- _YOUR INSTRUCTIONS_
Look through the entries below and copy exactly the part that begins with the line containing "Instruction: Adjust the" and ends with the line containing "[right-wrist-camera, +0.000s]". Do not copy the pictures.

- _INPUT FOR THIS TASK_
------

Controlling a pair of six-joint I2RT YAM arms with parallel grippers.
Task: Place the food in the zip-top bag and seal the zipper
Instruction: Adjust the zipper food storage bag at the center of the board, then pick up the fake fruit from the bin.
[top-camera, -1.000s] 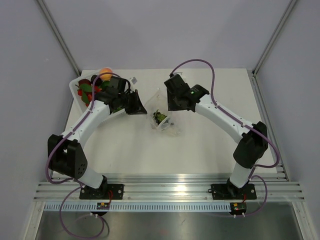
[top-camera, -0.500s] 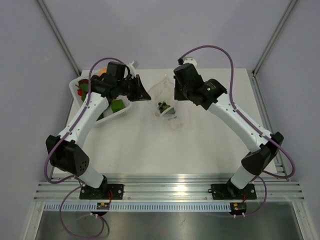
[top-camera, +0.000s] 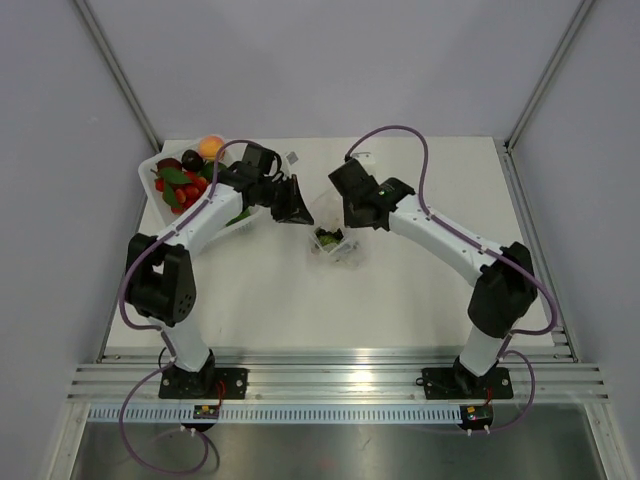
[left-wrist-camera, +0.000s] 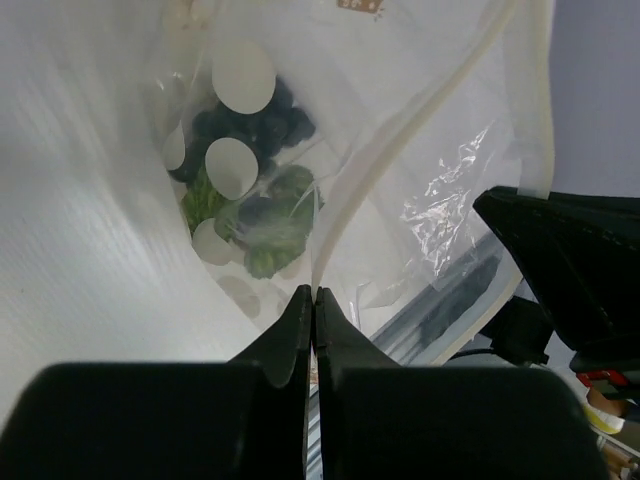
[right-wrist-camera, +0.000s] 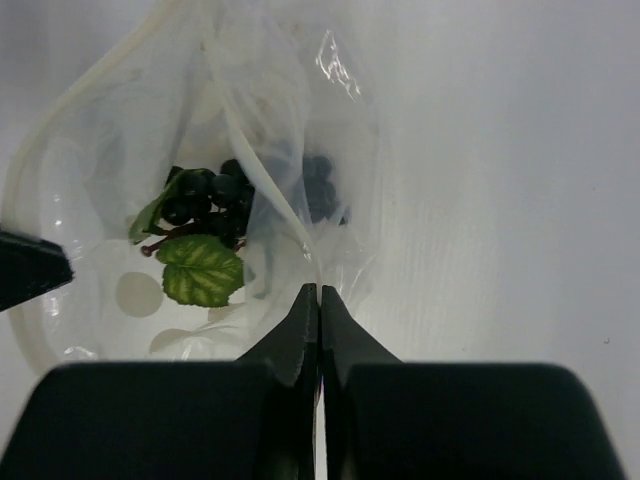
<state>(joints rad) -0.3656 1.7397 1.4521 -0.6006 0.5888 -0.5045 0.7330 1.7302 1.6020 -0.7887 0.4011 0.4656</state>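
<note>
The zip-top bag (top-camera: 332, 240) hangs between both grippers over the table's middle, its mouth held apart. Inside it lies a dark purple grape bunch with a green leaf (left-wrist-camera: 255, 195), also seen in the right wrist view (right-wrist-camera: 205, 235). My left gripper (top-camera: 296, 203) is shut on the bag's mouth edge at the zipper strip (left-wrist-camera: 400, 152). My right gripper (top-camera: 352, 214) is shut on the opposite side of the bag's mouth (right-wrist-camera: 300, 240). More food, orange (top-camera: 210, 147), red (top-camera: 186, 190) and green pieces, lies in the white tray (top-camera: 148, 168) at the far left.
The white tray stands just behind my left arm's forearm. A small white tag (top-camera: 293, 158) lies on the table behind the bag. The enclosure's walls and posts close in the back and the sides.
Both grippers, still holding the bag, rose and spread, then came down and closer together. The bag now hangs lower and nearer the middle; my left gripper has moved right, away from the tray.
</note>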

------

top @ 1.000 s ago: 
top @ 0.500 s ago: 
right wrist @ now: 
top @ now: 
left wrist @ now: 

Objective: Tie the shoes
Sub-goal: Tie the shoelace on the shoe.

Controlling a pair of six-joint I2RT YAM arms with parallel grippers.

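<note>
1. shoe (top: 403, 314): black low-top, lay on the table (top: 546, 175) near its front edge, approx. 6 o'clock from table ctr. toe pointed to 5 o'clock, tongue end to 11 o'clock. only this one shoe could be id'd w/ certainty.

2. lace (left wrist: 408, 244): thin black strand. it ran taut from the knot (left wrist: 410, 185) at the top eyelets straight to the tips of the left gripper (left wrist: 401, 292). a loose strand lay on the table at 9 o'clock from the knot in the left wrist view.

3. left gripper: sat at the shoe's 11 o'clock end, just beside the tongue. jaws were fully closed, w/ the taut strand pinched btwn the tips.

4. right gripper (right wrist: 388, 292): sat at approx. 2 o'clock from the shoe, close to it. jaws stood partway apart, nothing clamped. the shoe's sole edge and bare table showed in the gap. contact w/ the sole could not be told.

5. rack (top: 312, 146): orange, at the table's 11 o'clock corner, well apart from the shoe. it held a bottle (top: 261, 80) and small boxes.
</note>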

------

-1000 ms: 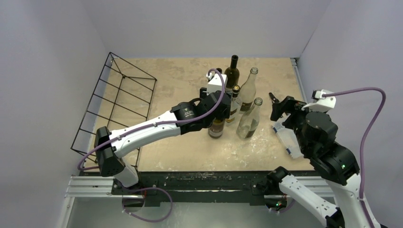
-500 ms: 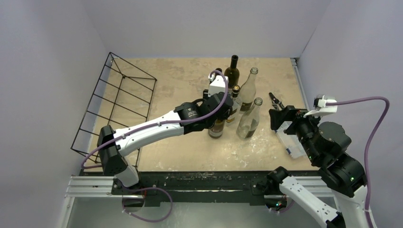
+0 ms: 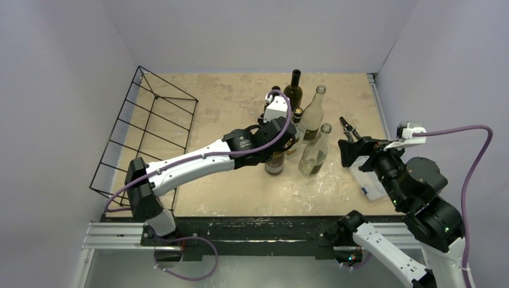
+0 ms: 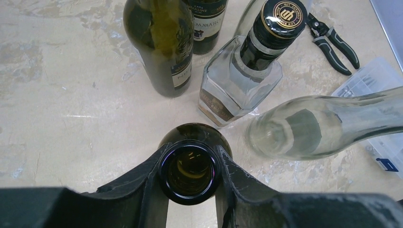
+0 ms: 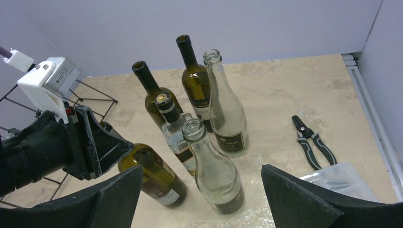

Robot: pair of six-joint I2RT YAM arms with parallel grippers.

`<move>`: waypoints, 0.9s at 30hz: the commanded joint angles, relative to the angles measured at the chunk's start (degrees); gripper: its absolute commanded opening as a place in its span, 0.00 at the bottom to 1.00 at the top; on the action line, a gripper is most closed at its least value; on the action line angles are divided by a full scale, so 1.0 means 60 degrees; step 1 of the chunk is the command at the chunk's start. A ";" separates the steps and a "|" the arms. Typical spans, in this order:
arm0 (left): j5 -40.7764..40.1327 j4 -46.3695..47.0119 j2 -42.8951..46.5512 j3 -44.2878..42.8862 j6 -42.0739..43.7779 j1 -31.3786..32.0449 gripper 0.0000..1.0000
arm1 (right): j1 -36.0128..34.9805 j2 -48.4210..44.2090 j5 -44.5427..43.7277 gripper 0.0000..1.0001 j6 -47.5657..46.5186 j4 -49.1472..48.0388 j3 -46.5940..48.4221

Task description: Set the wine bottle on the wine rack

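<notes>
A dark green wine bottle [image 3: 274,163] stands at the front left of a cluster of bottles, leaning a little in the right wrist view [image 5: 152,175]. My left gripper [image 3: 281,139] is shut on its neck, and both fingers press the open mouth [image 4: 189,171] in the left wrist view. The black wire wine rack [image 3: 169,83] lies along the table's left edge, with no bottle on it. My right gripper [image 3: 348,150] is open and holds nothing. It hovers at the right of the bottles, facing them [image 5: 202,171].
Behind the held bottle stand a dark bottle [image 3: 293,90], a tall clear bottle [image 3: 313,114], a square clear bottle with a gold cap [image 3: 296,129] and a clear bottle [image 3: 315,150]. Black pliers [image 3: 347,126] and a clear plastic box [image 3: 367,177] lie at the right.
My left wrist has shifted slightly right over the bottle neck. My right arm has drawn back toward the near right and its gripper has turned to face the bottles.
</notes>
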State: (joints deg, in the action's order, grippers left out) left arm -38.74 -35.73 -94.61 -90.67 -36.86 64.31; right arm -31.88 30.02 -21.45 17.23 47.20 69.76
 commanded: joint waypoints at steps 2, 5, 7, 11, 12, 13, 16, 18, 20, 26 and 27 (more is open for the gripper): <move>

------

- _EXPECTED ANSWER_
Instruction: Adjust the zipper food storage bag at the center of the board, then pick up the fake fruit from the bin.
[top-camera, -1.000s] 
[top-camera, -0.500s] 
[top-camera, +0.000s] 
[left-wrist-camera, +0.000s] 
[right-wrist-camera, +0.000s] 

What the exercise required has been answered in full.